His early impatience had lessened. _The importance of the journey is the journey_. He made his way at a far more sedate speed than his extended run through the Fuchsia forests, seeking out other trainers and pokemon for battles and stopping to feed the vulpix when it became hungry.

Despite his promptings, the sandshrew still lacked the coordination to kick sand accurately enough for a sand attack, and also had the bothersome tendency to interpret the order as a chance to burrow into the ground instead. It needed a lot more practice battling.

The nidoran was more pugnacious, but persisted in ignoring his orders to hold back or wait, throwing itself forward with all the undeserved confidence of a drunken brawler. After a few iterations of this, Deus stopped healing it and it rapidly gained a better respect for caution.

He ended up staying there for two days, remaining close enough to Pallet that he could return each night. There wasn't, in his estimation, any reason to continue at the moment, since he didn't intend to catch new pokemon for a while. Less admitted, he also felt better staying close to an area filled by adults while he became used to having pokemon, before setting out into the wilder areas.

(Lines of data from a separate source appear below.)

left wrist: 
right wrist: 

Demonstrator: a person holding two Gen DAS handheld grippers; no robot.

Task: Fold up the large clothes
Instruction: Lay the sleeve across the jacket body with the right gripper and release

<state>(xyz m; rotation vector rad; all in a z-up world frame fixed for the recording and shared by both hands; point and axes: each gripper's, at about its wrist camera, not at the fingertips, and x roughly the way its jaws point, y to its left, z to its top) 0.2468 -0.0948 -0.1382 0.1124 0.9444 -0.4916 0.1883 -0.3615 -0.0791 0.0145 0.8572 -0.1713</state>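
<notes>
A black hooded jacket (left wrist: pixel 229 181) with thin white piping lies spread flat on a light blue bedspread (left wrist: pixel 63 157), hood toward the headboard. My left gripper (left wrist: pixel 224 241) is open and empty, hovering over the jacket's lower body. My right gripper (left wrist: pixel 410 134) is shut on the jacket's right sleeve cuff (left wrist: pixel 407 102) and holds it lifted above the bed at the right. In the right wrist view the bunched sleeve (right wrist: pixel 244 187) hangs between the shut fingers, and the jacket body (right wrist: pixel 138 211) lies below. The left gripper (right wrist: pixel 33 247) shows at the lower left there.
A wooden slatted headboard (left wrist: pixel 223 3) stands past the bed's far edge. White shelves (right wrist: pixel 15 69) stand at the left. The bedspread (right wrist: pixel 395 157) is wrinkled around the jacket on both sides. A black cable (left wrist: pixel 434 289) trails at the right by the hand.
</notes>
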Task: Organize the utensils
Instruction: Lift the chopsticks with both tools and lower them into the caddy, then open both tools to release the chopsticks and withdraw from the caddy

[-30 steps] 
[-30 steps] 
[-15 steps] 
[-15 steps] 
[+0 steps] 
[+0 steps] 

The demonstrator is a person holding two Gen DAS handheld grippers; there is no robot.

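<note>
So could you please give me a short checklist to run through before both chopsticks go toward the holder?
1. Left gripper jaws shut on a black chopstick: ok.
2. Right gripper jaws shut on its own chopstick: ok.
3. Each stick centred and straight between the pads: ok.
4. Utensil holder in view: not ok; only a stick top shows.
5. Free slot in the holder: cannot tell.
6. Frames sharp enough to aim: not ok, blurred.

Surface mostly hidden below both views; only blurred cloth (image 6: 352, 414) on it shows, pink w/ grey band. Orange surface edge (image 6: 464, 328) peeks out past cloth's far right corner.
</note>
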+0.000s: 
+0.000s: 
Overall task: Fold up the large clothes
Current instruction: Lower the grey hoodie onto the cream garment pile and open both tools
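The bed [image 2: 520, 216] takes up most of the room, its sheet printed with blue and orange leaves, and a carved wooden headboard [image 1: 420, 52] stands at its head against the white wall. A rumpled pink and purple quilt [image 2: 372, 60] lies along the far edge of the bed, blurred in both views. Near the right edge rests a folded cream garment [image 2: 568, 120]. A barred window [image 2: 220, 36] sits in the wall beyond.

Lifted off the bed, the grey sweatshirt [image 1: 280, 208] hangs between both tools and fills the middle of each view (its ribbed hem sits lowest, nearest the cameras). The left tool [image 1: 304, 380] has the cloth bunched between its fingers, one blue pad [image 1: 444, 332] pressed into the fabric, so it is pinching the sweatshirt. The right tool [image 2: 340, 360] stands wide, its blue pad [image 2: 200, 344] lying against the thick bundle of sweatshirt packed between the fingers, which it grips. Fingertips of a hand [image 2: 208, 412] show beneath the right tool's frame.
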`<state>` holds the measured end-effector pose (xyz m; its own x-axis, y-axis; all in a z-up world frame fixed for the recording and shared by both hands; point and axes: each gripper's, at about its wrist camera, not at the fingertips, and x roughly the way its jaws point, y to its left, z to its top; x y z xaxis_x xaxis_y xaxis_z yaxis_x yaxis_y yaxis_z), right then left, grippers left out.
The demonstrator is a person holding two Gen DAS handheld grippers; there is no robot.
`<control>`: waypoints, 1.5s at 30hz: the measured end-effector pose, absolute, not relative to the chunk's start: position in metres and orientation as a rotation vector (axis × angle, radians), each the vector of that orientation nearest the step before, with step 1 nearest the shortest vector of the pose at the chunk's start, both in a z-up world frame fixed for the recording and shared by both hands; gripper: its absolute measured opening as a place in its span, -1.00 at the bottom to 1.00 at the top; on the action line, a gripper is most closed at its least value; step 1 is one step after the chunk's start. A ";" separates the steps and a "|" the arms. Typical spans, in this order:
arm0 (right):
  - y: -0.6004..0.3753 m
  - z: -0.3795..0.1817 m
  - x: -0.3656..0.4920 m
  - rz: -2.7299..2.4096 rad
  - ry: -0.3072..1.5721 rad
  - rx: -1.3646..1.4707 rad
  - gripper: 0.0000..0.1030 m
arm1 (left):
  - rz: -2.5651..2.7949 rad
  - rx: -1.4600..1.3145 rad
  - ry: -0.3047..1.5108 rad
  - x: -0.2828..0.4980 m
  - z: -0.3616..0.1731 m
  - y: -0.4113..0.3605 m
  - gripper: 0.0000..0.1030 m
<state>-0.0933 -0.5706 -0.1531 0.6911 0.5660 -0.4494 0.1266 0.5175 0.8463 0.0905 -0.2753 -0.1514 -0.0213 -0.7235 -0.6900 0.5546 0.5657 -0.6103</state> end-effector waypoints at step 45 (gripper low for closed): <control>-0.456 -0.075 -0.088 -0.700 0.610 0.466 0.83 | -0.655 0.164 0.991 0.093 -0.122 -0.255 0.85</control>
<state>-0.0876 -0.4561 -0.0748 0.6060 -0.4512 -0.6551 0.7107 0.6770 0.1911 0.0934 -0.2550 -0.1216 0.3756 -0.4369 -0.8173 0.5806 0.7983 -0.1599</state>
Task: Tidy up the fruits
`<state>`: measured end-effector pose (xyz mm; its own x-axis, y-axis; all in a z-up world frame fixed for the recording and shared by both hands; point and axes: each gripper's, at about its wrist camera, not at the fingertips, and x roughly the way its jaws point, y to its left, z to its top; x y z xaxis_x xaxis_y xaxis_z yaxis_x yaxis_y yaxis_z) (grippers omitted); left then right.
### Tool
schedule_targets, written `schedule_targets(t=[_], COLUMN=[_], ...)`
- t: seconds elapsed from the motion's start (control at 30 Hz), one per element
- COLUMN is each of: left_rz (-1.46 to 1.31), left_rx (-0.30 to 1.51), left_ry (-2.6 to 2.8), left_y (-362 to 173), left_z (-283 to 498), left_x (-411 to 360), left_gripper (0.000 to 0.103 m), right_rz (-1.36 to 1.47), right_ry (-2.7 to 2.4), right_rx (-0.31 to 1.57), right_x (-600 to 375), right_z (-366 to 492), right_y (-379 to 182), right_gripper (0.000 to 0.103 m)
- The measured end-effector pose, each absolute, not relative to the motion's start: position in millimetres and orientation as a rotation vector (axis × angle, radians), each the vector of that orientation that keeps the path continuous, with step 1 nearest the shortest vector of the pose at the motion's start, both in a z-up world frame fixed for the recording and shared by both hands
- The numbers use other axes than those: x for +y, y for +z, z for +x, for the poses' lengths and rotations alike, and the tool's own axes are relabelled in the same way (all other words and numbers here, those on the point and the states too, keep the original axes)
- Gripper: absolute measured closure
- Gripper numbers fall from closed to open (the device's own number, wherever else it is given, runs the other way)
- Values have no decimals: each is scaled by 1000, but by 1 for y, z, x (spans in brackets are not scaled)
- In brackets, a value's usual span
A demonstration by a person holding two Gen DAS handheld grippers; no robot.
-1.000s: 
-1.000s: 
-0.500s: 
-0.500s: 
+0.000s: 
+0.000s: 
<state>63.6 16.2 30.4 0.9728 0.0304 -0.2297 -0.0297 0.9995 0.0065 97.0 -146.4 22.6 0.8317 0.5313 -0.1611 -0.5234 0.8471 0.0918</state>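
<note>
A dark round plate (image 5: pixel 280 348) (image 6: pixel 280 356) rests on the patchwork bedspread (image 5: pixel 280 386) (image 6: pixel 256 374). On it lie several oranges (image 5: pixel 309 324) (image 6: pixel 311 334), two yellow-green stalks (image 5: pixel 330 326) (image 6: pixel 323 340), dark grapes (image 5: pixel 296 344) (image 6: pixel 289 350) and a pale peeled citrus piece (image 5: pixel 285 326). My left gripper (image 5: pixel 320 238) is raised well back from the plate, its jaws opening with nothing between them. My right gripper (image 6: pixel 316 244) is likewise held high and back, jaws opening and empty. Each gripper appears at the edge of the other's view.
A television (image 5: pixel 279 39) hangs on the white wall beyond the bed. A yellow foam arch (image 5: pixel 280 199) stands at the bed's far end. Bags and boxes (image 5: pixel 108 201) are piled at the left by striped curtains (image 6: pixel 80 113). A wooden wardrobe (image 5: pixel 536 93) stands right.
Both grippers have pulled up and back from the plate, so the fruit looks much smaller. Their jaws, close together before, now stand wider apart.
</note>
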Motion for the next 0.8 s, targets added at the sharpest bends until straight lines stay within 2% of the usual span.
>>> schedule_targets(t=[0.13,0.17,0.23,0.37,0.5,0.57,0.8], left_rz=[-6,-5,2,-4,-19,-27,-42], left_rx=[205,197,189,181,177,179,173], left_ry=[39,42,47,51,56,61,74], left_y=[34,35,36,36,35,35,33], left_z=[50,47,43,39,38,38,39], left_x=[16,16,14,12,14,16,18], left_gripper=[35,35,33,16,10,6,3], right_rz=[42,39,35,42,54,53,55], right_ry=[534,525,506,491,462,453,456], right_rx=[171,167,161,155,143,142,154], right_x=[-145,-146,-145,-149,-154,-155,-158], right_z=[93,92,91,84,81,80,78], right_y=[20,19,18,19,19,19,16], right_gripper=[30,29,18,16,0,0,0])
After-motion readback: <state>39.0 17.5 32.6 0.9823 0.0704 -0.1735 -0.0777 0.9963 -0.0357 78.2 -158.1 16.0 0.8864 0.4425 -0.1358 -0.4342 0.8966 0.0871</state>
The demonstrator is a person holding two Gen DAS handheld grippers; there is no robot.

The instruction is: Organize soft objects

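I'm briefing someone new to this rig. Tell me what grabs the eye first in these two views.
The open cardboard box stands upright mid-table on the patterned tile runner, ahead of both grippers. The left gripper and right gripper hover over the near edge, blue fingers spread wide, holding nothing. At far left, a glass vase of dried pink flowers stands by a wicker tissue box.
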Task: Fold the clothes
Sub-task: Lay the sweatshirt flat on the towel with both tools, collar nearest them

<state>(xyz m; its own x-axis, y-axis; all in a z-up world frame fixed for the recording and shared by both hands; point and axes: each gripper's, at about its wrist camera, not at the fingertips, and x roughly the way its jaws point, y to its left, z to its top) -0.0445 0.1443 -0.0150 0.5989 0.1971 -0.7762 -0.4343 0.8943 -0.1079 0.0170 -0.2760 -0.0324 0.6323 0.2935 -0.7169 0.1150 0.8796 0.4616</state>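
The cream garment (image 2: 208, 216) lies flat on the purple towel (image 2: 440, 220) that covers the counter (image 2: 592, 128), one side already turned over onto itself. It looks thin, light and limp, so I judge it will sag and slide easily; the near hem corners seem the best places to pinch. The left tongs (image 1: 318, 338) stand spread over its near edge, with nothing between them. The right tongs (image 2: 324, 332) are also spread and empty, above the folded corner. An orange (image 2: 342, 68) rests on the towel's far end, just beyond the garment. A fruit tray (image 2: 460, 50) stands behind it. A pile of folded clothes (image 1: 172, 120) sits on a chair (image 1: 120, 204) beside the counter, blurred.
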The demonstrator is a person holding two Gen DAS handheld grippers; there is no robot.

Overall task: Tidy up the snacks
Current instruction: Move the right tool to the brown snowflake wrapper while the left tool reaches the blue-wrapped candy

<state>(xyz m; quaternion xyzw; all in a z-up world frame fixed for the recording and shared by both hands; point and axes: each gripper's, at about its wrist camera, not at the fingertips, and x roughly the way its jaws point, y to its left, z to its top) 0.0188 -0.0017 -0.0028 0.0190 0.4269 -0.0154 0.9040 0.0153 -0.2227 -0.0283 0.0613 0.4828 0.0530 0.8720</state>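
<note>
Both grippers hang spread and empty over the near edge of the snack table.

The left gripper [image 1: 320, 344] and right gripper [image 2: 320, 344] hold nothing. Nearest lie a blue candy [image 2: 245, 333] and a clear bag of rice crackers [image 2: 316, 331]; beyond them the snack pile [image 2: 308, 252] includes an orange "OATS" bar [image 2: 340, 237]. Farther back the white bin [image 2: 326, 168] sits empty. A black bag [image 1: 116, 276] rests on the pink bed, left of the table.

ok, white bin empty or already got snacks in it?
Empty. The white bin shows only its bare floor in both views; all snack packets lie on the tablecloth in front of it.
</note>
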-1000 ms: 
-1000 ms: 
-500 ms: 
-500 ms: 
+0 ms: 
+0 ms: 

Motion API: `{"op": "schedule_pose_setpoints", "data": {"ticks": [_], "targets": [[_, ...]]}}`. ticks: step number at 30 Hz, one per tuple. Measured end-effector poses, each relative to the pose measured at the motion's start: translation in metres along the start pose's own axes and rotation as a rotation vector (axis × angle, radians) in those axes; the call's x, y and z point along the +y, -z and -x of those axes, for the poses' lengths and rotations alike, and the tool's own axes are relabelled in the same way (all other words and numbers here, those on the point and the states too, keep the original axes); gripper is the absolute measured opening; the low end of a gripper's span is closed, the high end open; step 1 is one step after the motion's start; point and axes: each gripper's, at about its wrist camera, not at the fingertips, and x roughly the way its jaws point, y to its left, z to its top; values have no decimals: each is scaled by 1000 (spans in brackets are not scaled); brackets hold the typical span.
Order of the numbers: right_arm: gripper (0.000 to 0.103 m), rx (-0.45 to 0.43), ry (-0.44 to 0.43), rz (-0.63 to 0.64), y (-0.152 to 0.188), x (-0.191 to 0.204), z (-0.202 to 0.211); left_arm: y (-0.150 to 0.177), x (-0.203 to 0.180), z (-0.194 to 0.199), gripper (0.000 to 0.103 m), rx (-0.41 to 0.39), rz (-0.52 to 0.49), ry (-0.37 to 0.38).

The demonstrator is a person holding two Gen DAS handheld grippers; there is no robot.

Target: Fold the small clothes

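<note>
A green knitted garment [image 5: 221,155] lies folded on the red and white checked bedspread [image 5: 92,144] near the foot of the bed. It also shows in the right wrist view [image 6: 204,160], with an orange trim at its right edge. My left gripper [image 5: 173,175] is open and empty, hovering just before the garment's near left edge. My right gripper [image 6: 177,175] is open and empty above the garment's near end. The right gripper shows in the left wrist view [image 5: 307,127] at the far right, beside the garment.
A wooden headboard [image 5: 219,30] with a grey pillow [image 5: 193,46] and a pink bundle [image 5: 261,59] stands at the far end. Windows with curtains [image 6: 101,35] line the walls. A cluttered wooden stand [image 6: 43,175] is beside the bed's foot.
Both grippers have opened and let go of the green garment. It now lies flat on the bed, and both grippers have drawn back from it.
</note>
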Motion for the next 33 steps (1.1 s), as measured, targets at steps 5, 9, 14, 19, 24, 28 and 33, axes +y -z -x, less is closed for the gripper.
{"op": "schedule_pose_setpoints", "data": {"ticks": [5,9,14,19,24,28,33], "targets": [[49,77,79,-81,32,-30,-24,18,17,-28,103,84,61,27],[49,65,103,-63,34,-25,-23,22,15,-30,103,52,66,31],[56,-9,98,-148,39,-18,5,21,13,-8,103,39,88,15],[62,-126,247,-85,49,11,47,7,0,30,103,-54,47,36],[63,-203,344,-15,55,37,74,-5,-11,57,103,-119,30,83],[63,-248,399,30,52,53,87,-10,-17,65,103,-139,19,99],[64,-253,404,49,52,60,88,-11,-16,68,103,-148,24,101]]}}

And, after two days passed, he felt confident enough and familiar enough with the area, and with the pokemon, to continue along into the forest.


	6. Chapter 6

This might be the last chapter for a little bit. Or it might not. Life is uncertainty.

* * *

-

Most species possess juvenile characteristics that are shed upon adulthood, which range from distinct physical traits that have no counterpart on the adult, proportional differences such as the ratio of body to legs or head, to differences in metabolism or growth capabilities. In many cases there are differences in tissue type between juveniles and adults, ranging from surface distinctions such as fur type or skin color to ones as dramatic being made up of translucent spongy tissue verses firm opaque muscle.

-

The area between Pallet and Pewter was a long stretch of unbroken forest. Most of the early parts he came to were new growth, the thin-trunked, close-packed trees just starting to weed each other out, and a wide variety of low bushes and high grasses still covering the ground. There wasn't much variety of pokemon there, too forested for field pokemon and too close to field for forest ones. The inhabitants were largely jack of all trade sort of pokemon, rattata and spearow mixed with pidgey flying in to look for food from their nests deeper in. Partway through he came upon ruins, old buildings rapidly overtaken by forest, unmaintained roofs rotting and clinging vines covering their walls. He would be an adult by the time the first walls started to be pulled down by the weight of them.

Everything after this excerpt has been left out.